What this task involves
Filter the listing below, keeping only the lines with the word "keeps".

Available data
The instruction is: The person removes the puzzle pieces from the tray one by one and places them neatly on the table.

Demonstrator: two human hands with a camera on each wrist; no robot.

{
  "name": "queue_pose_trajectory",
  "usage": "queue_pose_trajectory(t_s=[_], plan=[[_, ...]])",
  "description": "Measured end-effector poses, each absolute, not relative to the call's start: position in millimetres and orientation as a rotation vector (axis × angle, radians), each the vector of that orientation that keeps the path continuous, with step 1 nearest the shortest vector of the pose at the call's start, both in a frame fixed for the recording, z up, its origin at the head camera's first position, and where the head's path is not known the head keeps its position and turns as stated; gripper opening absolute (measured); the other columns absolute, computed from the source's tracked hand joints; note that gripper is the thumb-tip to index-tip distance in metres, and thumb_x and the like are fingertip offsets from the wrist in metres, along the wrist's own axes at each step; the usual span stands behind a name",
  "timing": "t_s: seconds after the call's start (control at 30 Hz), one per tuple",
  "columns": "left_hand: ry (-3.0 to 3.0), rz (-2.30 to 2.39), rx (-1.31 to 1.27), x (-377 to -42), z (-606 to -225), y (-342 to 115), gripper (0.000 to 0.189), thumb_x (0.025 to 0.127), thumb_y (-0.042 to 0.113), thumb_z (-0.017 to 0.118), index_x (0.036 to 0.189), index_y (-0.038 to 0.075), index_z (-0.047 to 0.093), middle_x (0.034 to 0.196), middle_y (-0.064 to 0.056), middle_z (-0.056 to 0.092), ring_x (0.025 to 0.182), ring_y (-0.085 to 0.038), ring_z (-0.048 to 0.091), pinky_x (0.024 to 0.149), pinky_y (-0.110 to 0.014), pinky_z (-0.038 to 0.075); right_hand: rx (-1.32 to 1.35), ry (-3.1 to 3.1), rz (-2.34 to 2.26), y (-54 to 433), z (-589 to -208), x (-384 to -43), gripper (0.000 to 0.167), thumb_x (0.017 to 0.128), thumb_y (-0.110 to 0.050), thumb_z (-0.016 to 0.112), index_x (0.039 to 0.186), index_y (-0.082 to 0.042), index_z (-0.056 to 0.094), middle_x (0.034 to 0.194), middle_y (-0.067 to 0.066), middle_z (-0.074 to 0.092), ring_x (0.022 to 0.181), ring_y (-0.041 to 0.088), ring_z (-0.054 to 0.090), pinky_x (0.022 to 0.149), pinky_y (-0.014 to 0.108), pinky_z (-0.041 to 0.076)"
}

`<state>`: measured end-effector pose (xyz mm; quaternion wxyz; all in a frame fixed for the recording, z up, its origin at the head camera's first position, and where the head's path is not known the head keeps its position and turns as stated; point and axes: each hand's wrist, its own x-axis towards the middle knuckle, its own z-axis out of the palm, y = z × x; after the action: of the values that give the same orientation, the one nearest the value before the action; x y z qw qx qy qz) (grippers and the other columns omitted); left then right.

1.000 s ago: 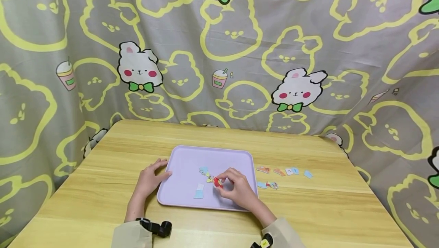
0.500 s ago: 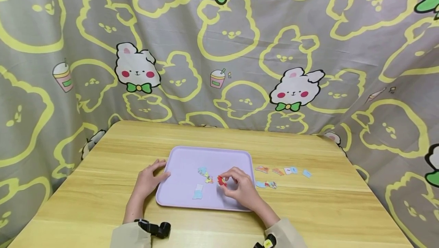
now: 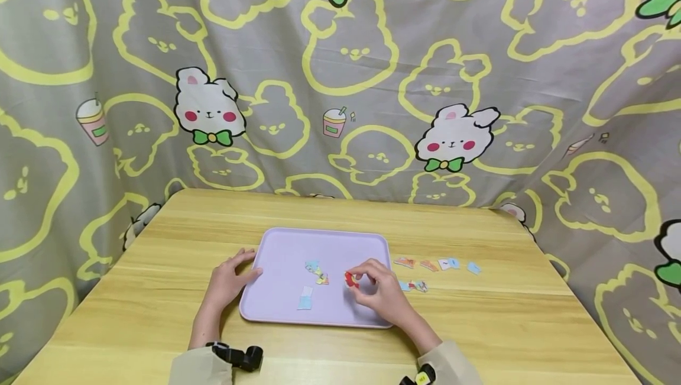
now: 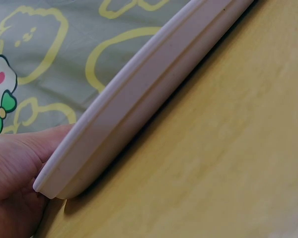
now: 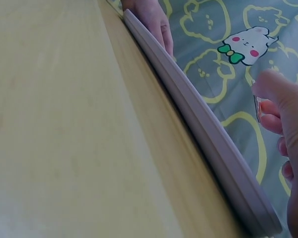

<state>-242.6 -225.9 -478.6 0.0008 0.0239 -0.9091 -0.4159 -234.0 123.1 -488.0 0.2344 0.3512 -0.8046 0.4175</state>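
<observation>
A lilac tray point(image 3: 340, 246) lies on the wooden table. My left hand point(image 3: 230, 281) holds its left edge, thumb over the rim and the other fingers outside. Between thumb and fingertips, my right hand point(image 3: 385, 295) pinches a red jigsaw puzzle piece point(image 3: 349, 280) above the tray's right part; its thin edge point(image 5: 258, 108) shows in the right wrist view. Left of that hand, a strip of joined blue and yellow puzzle pieces point(image 3: 321, 278) lies in the tray. Nearer the front is a white and light-blue pair of pieces point(image 3: 305, 300).
Right of the tray, orange pieces point(image 3: 428, 265), a white and blue pair point(image 3: 449, 264) and a blue piece point(image 3: 474, 268) lie in a row on the table point(image 3: 505, 314). Closer in are more joined pieces point(image 3: 417, 286), partly behind the right hand. A patterned curtain point(image 3: 287, 154) hangs behind.
My right hand has lifted the red piece away from the blue and yellow strip and moved it to the right. The left hand stays at the tray's edge.
</observation>
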Motion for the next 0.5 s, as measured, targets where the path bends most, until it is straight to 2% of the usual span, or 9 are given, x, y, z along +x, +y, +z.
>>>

Written answer
  "description": "Measured end-effector poses, each absolute, not relative to the call's start: position in millimetres and orientation as a rotation vector (axis × angle, radians), each the vector of that orientation that keeps the path continuous, with step 1 nearest the shortest vector of the pose at the call's start, both in a frame fixed for the recording, z up, its origin at the head camera's first position, and where the head's path is not known the head keeps its position and turns as stated; gripper opening absolute (measured); the other columns absolute, computed from the source's tracked hand joints; note that gripper is the thumb-tip to index-tip distance in metres, and thumb_x and the like are fingertip offsets from the wrist in metres, along the wrist's own axes at each step; the usual span stands behind a name",
`<state>`: measured end-effector pose (xyz mm; quaternion wxyz; all in a frame fixed for the recording, z up, its origin at the head camera's first position, and where the head's path is not known the head keeps its position and turns as stated; point and axes: each hand's wrist, its own x-axis towards the middle knuckle, its own z-axis out of the palm, y = z × x; after the action: of the values that give the same orientation, the one nearest the value before the action; x y z qw qx qy qz) (grippers and the other columns omitted); left then right.

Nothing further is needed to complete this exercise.